*Exercise aim*: Search the records for the word "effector" and copy each line in which it appears.

..............................

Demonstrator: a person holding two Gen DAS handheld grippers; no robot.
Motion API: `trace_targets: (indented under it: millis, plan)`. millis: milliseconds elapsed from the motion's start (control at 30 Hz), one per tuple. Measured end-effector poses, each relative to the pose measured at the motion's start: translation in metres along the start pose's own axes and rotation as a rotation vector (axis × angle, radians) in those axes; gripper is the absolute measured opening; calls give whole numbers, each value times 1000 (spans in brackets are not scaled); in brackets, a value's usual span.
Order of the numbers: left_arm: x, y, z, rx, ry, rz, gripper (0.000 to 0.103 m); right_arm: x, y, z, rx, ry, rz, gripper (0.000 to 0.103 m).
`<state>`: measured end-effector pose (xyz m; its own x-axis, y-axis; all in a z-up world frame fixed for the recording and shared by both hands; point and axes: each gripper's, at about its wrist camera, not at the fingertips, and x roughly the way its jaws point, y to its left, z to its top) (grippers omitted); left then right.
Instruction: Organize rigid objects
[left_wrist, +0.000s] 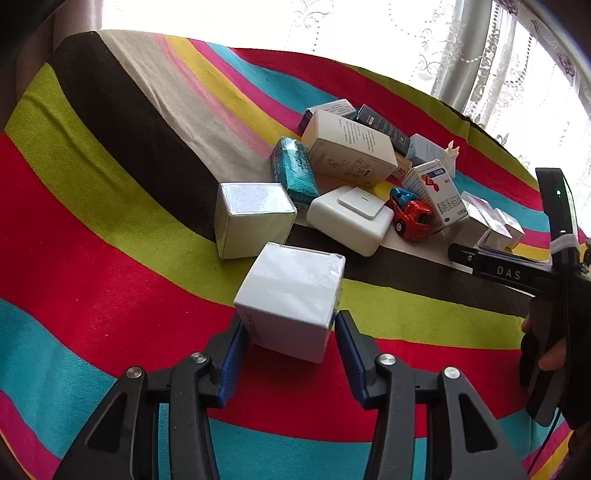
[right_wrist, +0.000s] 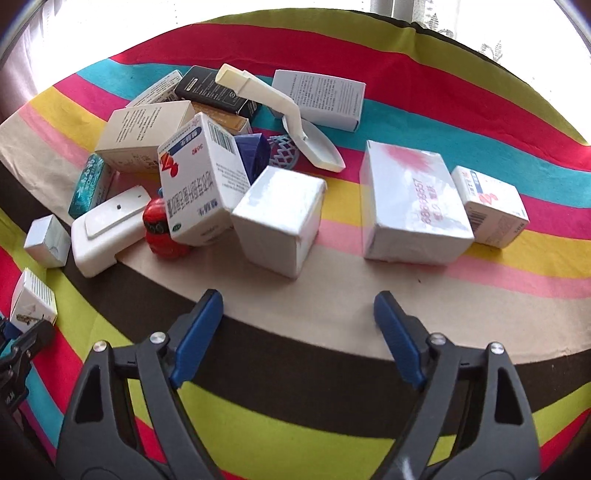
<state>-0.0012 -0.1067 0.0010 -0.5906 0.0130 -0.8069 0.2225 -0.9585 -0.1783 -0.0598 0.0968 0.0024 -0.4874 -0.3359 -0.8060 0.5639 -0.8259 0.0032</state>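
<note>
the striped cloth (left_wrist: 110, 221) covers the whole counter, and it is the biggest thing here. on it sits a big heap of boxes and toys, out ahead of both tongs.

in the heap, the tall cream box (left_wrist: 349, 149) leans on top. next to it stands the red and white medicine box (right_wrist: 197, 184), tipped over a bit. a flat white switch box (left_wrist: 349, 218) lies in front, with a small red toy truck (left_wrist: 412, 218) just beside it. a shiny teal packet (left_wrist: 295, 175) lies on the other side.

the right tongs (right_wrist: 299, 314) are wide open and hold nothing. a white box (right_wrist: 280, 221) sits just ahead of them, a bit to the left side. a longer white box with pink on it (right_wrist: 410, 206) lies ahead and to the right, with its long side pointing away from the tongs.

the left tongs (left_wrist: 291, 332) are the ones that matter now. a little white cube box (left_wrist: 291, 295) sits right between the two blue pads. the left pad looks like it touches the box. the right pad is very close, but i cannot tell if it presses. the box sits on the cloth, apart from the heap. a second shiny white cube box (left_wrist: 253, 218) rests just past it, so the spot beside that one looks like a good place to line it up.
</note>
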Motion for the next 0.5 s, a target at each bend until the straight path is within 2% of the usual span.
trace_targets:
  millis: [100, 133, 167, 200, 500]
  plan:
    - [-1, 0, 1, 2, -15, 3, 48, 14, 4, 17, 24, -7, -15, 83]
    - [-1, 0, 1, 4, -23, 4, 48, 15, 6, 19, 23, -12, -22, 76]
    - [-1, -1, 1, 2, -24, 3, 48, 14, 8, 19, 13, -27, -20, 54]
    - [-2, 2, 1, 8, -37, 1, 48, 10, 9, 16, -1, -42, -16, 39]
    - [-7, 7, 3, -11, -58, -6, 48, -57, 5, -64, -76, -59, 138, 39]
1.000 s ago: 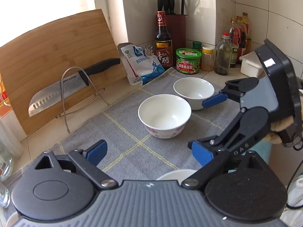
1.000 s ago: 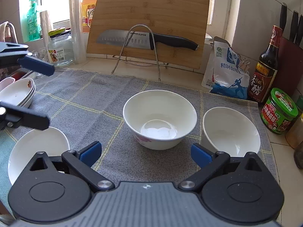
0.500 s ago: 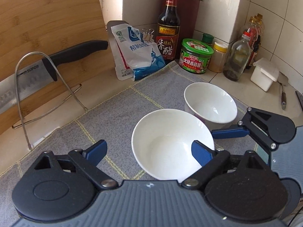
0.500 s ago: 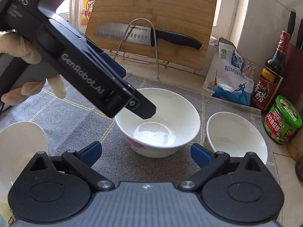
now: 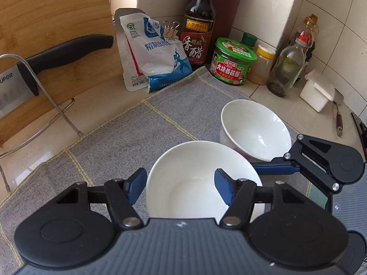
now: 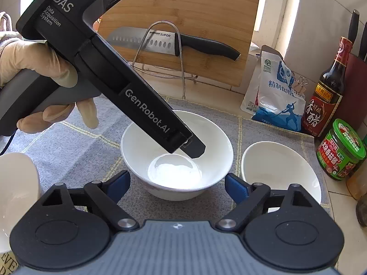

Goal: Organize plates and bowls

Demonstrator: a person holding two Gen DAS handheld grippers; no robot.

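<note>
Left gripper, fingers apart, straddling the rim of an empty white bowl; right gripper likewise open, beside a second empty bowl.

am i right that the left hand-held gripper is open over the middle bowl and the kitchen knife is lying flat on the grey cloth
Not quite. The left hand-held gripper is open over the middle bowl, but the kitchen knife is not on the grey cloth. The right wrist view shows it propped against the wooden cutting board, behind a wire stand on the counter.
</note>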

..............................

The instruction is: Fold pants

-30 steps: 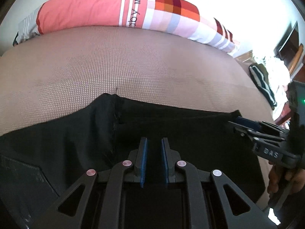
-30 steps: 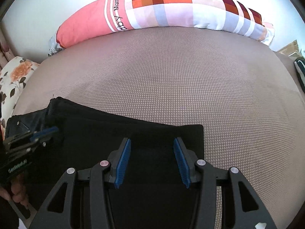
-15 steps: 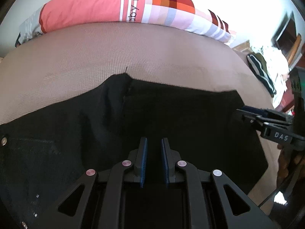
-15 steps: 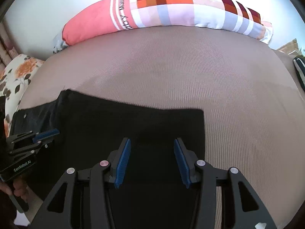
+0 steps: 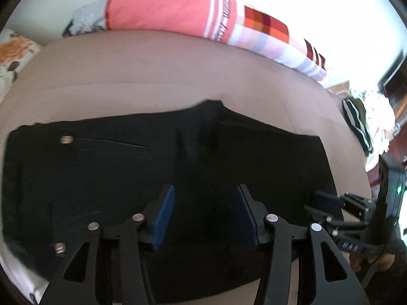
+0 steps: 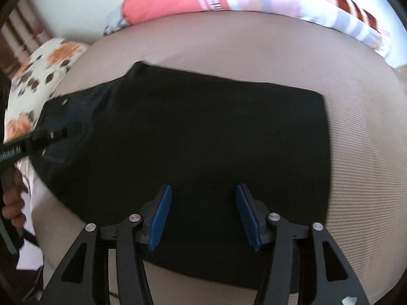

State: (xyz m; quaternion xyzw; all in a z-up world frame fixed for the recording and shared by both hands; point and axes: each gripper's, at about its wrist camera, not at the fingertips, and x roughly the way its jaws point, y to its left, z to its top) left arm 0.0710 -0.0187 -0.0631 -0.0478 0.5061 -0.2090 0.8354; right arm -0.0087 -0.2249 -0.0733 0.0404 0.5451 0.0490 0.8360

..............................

*Task answer*:
Motion API: `trace_targets: (indented under it: millis, plan)`. millis: milliseconds elapsed from the motion's start (control at 30 Hz), one per tuple. Measured end-effector poses, each relative to the pose measured at the motion's start: translation in metres along the start pose's own axes and rotation as a rotation vector (axis × angle, radians) in those axes; gripper is the absolute measured opening; calls give whole numbers, each value times 1000 (spans in brackets are not scaled); in brackets, a value's usual span.
`<state>`: measured end-effector pose (xyz m; its own x-axis, y-axis; all in a z-up world frame fixed for the recording and shared by both hands; point and axes: each gripper's, at about its wrist camera, not at the fingertips, and x roughly the way its jaws point, y to its left, z to its top) (grippers omitted); left then right.

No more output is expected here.